No canto direito em preto o nome do quadro “premonição”, e a assinatura. Satoro lê seu nome como se fosse a coda de uma sinfonia. A sensação que tem ao admirar a sua obra era de quem escuta encantado, uma sinfonia. Sentia no ar os harpejos delicados e fluidos dos desenhos que saiam da tela. Podia até mesmo pegar cachos das notas musicais que se esfarelavam entre seus dedos com a sensação tátil de um pó dourado.
Sente também, uma trindade de tempos, porque o quadro não está preso a um presente estático. Há nele uma impressão, que alguns segundos antes, o menino havia chamado a mãe. O futuro é acorrentado pelo título, é incluso na composição. Quase que justaposto com o presente, um futuro tão imutável quanto o passado. Na delicadeza da cena mostrada, está o momento da cruenta crucificação, com cheiro do cordeiro morto, couraças lambuzadas de sangue, e soldados limpando as mãos avermelhadas nas vestes.
Satoro foi matéria em revistas de arte, participou de programas televisivos, falou sobre sua próxima criação: Leda, em que Zeus ao invés de cisne é um pavão. Causou polêmica, foi odiado por aquele tipo de ódio frívolo só encontrado em alta costura e na arte.
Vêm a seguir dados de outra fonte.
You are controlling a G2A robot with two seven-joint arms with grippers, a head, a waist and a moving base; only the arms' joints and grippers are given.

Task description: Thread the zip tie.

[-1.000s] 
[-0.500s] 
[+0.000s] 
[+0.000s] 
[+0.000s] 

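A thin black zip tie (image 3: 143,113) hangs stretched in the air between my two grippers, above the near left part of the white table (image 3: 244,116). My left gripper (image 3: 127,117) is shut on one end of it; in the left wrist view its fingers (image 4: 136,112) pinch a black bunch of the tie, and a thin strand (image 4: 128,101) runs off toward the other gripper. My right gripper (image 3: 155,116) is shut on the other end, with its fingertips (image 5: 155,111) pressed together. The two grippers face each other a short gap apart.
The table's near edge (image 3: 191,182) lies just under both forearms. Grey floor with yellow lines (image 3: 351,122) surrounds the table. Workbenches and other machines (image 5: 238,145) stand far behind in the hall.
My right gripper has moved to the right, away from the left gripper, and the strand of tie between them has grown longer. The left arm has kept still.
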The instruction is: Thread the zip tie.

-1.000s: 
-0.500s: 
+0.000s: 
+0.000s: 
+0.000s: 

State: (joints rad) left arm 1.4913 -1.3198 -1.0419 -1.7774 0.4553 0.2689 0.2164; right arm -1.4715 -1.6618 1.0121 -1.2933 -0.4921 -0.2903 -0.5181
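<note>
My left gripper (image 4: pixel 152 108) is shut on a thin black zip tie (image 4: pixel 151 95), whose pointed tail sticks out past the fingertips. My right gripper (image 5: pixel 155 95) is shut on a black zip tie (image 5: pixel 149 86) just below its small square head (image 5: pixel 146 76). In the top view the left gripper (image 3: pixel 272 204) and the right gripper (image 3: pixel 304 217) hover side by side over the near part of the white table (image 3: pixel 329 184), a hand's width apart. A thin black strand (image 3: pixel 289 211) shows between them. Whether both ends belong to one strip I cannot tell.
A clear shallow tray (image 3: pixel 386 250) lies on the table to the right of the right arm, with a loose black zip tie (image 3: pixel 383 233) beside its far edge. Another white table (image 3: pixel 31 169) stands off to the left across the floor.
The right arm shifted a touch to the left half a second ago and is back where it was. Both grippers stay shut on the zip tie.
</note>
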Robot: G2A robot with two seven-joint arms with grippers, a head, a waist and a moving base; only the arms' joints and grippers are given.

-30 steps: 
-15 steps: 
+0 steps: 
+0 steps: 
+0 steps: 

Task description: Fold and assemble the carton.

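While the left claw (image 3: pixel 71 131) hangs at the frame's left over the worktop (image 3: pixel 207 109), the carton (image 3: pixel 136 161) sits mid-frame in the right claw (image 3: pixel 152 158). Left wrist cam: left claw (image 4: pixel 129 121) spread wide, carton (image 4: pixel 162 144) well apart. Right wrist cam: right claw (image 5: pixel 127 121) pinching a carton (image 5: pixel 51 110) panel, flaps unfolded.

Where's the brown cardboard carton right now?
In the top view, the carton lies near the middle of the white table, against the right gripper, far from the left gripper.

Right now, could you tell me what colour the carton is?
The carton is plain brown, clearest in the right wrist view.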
Era uma tarde de um domingo tedioso, quando pegou sua cabeça decepada na capa de uma revista semanal, e engoliu alguns elogios diluídos em ressalvas, mas como não estava acostumado com este tipo de embriaguez sentiu vontade de dirigir pela via rápida vazia e extravasar seu sentimento de poder.Tudo parecia estar imobilizado, só o leão de sua alegria andava inquieto, rondava as grades das costelas. O resto eram blocos enormes e compactos de prédios silenciosos, estrada e céu. De repente, tudo girou em rasuras abstratas, as cores vibraram ao som de uma semicolcheia de fá. O carro felino caiu em pé. Satoro não teve tempo de sentir medo, sentiu antes uma sensação de bem estar, os milionésimos de segundos pulsaram nítidos, perceptíveis. Mesmo a pancada na cabeça foi indolor quase prazerosa. Mas o sangue espirrou no pára-brisa trincado como que jogado por Pollock.
Satoro ficou desacordado sobre o puff branco do air-bag atrasado. No cd, um intérprete de Chopin, ainda datilografava no piano.
O acidente ocorreu quando o mundo ainda mastigava-lhe, sentia o sabor estranho de sua obra, ou melhor, da execução de sua obra. Rasgava-o com seus caninos, acariciava com a língua, e triturava com os molares.
Estaria tudo resolvido se Satoro estivesse morto. Mas ele não morreu, ficou em estado de coma, causando ânsias, porque não houve a resolução, a digestão da morte.
Não se pode esquecer ou glorificar Satoro. Tudo ficou num meio estado, onde nada se define.